WHAT IS BEING ASKED: Drop every picture and give the entries back exactly.

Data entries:
-- Opening Marker --
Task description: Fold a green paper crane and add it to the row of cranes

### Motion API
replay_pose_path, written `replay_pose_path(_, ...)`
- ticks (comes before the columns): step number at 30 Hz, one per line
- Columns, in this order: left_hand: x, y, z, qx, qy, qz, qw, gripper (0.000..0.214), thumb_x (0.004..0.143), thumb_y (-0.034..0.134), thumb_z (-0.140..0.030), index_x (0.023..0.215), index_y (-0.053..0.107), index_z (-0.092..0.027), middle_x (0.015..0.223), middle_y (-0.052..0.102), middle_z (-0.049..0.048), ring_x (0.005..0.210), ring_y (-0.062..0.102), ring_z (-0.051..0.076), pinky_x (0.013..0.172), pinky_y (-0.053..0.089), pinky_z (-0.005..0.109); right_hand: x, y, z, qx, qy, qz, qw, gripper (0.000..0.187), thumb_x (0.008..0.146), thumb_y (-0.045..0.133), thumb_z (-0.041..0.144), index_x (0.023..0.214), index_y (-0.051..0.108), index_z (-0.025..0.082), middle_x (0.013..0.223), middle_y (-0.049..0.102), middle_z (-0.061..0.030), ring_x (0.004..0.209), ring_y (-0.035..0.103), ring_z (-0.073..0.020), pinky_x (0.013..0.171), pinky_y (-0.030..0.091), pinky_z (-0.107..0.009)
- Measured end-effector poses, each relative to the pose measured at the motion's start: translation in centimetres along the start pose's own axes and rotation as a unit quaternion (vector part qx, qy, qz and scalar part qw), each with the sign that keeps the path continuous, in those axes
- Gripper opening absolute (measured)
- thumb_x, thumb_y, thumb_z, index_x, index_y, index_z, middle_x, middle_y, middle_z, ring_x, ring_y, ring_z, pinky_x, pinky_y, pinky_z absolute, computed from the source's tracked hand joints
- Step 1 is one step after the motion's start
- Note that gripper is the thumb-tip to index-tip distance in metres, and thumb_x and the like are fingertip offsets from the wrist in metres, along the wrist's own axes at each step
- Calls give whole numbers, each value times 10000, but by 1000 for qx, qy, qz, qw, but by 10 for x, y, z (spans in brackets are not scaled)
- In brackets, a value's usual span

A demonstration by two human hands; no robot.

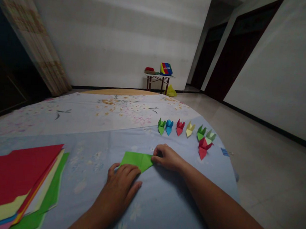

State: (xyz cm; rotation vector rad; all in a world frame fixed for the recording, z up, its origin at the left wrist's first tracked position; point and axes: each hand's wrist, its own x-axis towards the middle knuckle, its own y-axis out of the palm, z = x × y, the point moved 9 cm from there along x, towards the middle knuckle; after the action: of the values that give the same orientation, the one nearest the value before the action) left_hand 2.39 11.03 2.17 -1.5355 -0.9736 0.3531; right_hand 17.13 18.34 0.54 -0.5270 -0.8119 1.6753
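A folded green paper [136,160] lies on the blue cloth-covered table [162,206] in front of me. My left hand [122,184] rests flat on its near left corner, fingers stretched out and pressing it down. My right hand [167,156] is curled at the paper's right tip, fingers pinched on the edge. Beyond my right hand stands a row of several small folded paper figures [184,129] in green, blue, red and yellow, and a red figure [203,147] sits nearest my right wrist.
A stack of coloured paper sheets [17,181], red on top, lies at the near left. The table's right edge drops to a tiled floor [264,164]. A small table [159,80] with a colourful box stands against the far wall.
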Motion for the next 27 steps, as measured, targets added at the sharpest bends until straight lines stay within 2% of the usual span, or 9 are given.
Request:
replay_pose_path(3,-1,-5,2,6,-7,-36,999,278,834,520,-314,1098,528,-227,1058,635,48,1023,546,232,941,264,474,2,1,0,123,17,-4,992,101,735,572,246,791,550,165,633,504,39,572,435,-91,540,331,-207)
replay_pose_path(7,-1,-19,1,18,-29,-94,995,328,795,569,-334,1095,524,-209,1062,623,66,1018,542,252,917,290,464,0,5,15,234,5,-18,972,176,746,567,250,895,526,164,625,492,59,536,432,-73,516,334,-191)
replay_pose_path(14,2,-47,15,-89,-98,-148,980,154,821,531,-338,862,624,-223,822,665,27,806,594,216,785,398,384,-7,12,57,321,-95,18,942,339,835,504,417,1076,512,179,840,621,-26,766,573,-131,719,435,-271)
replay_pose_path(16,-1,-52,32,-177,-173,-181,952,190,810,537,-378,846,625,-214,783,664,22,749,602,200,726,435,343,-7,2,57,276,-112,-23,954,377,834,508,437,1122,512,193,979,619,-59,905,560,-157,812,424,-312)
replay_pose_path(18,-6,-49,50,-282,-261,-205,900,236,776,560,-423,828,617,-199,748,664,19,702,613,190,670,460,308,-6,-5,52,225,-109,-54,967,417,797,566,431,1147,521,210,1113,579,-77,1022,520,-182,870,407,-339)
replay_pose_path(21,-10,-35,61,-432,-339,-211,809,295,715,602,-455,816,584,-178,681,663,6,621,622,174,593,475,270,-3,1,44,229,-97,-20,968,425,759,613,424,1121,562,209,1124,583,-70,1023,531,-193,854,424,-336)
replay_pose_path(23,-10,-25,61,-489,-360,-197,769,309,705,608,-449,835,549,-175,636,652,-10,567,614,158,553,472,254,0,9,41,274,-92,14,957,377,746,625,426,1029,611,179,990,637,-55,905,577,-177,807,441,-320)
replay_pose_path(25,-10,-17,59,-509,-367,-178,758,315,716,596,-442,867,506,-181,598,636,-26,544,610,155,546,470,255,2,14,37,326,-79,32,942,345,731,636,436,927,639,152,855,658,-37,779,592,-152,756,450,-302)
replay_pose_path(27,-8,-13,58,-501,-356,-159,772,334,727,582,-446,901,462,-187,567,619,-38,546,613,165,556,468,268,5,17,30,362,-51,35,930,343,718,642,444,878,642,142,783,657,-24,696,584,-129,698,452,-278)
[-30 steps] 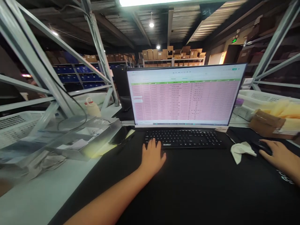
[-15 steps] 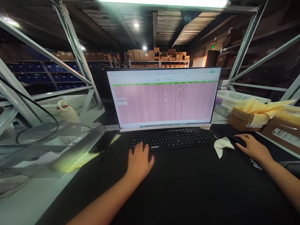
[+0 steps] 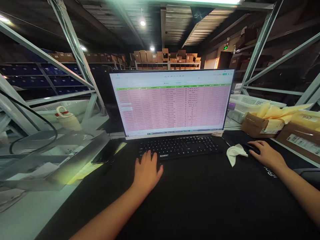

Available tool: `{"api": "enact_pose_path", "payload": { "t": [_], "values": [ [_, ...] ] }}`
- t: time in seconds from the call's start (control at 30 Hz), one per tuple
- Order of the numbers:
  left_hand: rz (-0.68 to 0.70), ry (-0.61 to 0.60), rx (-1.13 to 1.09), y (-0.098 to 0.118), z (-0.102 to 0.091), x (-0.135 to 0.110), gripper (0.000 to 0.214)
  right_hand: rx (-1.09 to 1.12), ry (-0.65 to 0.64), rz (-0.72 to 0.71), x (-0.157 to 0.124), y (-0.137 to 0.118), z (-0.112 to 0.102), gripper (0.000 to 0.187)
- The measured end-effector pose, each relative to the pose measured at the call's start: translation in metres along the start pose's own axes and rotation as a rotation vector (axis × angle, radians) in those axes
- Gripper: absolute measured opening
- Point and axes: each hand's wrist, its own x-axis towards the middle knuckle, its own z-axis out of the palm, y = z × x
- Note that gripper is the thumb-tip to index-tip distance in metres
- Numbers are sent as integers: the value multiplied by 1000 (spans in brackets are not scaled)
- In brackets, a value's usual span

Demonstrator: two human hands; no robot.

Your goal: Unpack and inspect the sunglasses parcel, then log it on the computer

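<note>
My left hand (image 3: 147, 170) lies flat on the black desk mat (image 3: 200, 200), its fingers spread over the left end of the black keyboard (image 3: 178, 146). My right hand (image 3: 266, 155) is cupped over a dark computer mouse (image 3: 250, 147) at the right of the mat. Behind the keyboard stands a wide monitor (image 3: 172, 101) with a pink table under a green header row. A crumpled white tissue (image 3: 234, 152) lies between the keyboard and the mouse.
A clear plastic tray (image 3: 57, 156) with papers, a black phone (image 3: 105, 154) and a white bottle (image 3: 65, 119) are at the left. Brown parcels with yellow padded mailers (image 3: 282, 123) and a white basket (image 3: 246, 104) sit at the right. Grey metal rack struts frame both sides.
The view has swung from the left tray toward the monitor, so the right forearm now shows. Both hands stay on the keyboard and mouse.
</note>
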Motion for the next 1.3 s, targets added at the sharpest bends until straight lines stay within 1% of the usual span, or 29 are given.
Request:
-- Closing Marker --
TASK RESPONSE:
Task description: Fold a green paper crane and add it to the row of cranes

### Motion API
replay_pose_path, written `replay_pose_path(_, ...)`
- ticks (comes before the columns): step number at 30 Hz, one per line
- Columns, in this order: left_hand: x, y, z, qx, qy, qz, qw, gripper (0.000..0.214), thumb_x (0.004..0.143), thumb_y (-0.034..0.134), thumb_z (-0.140..0.030), index_x (0.023..0.215), index_y (-0.053..0.107), index_z (-0.092..0.027), middle_x (0.015..0.223), middle_y (-0.052..0.102), middle_z (-0.049..0.048), ring_x (0.005..0.210), ring_y (-0.062..0.102), ring_z (-0.051..0.076), pinky_x (0.013..0.172), pinky_y (-0.053..0.089), pinky_z (-0.005..0.109); right_hand: x, y, z, qx, qy, qz, qw, gripper (0.000..0.187), thumb_x (0.008..0.146), thumb_y (-0.045..0.133), thumb_z (-0.041..0.144), index_x (0.023..0.214), index_y (-0.051..0.108), index_z (-0.025..0.082), middle_x (0.013..0.223), middle_y (-0.049..0.102), middle_z (-0.061..0.030), ring_x (0.004..0.209), ring_y (-0.035..0.103), ring_z (-0.073..0.020), pinky_x (0.013..0.171), pinky_y (-0.030..0.091), pinky_z (-0.107..0.009)
- Measured end-effector poses, each relative to the pose measured at the motion's start: translation in centimetres along the start pose's own axes and rotation as a unit quaternion (vector part qx, qy, qz and scalar part qw), each with the sign that keeps the path continuous, in those axes
- Gripper opening absolute (measured)
- thumb_x, thumb_y, thumb_z, index_x, index_y, index_z, middle_x, middle_y, middle_z, ring_x, ring_y, ring_z, pinky_x, pinky_y, pinky_z absolute, computed from the source's tracked hand joints
- Step 1 is one step after the motion's start
- Note that gripper is the thumb-tip to index-tip distance in metres, and thumb_x and the like are fingertip offsets from the wrist in metres, along the wrist's own axes at each step
- Calls give whole numbers, each value times 10000, but by 1000 for qx, qy, qz, qw, but by 10 for x, y, z (spans in brackets are not scaled)
- In brackets, a value's usual span

A demonstration by two human hands; no robot.


State: (xyz cm; rotation vector rad; all in a world frame fixed for the recording, z up, its origin at the left wrist's first tracked position; point and axes: each hand's wrist, its own x-axis towards the middle knuckle, its own y-axis out of the palm, z = x × y, the point moved 9 cm from there along x, towards the middle knuckle; after the action: of the values that give the same orientation, the one nearest the value before the action) left_hand 2.39 11.03 2.17 -1.5355 -0.9736 0.3531; right_hand 17.13 18.34 0.54 -0.5270 -0.8119 1.6753
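A folded green paper [136,160] lies on the blue cloth-covered table [162,206] in front of me. My left hand [122,184] rests flat on its near left corner, fingers stretched out and pressing it down. My right hand [167,156] is curled at the paper's right tip, fingers pinched on the edge. Beyond my right hand stands a row of several small folded paper figures [184,129] in green, blue, red and yellow, and a red figure [203,147] sits nearest my right wrist.
A stack of coloured paper sheets [17,181], red on top, lies at the near left. The table's right edge drops to a tiled floor [264,164]. A small table [159,80] with a colourful box stands against the far wall.
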Motion for the next 27 steps, as measured, targets added at the sharpest bends until straight lines stay within 2% of the usual span, or 9 are given.
Request:
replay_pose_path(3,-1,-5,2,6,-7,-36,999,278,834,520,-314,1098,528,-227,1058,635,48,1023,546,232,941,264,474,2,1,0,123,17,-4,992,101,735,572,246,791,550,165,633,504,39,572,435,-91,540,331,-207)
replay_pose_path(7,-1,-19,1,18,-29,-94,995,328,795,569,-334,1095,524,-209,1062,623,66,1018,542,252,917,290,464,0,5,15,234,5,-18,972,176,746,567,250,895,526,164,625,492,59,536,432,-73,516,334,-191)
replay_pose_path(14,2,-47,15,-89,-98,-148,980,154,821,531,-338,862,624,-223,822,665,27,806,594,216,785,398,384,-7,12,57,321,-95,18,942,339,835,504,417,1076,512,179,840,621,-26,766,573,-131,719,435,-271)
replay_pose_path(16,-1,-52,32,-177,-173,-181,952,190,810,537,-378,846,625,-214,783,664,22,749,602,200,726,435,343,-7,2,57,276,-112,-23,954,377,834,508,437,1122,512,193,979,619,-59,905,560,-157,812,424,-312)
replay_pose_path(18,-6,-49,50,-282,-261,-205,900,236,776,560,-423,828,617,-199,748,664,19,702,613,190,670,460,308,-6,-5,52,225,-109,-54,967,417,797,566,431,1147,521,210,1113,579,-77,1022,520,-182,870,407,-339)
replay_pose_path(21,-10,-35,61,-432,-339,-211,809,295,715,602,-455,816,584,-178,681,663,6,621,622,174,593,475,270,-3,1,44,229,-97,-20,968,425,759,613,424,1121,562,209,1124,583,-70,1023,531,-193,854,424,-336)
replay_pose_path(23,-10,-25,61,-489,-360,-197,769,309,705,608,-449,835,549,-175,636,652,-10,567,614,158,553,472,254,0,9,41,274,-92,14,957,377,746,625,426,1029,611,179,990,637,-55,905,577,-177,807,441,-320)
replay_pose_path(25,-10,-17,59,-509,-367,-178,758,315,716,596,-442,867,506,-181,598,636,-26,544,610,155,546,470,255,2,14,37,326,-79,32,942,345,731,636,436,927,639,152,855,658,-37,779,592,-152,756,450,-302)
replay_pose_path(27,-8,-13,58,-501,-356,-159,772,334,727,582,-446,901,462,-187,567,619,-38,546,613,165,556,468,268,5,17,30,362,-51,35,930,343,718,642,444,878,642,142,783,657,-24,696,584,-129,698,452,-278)
[-30 steps] 
[-15 steps] 
[+0 steps] 

Available tool: `{"api": "enact_pose_path", "payload": { "t": [_], "values": [ [_, ...] ] }}`
- t: time in seconds from the call's start (control at 30 Hz), one per tuple
- Order of the numbers:
  left_hand: rz (-0.68 to 0.70), ry (-0.61 to 0.60), rx (-1.13 to 1.09), y (-0.098 to 0.118), z (-0.102 to 0.091), x (-0.135 to 0.110), gripper (0.000 to 0.214)
  right_hand: rx (-1.09 to 1.12), ry (-0.65 to 0.64), rz (-0.72 to 0.71), x (-0.157 to 0.124), y (-0.137 to 0.118), z (-0.112 to 0.102), gripper (0.000 to 0.187)
- The measured end-effector pose, each relative to the pose measured at the call's start: translation in metres along the start pose's own axes and rotation as a rotation vector (axis × angle, radians) in those axes
- Gripper: absolute measured opening
- Point and axes: each hand's wrist, its own x-axis towards the middle knuckle, its own z-axis out of the palm, y = z × x
- Note that gripper is the thumb-tip to index-tip distance in metres
- Numbers are sent as integers: the value multiplied by 1000 (spans in brackets are not scaled)
- In brackets, a value's usual span

Demonstrator: two human hands; no robot.

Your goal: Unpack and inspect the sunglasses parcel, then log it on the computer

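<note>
My left hand (image 3: 147, 170) lies flat on the black desk mat (image 3: 200, 200), its fingers spread over the left end of the black keyboard (image 3: 178, 146). My right hand (image 3: 266, 155) is cupped over a dark computer mouse (image 3: 250, 147) at the right of the mat. Behind the keyboard stands a wide monitor (image 3: 172, 101) with a pink table under a green header row. A crumpled white tissue (image 3: 234, 152) lies between the keyboard and the mouse.
A clear plastic tray (image 3: 57, 156) with papers, a black phone (image 3: 105, 154) and a white bottle (image 3: 65, 119) are at the left. Brown parcels with yellow padded mailers (image 3: 282, 123) and a white basket (image 3: 246, 104) sit at the right. Grey metal rack struts frame both sides.
The view has swung from the left tray toward the monitor, so the right forearm now shows. Both hands stay on the keyboard and mouse.
</note>
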Motion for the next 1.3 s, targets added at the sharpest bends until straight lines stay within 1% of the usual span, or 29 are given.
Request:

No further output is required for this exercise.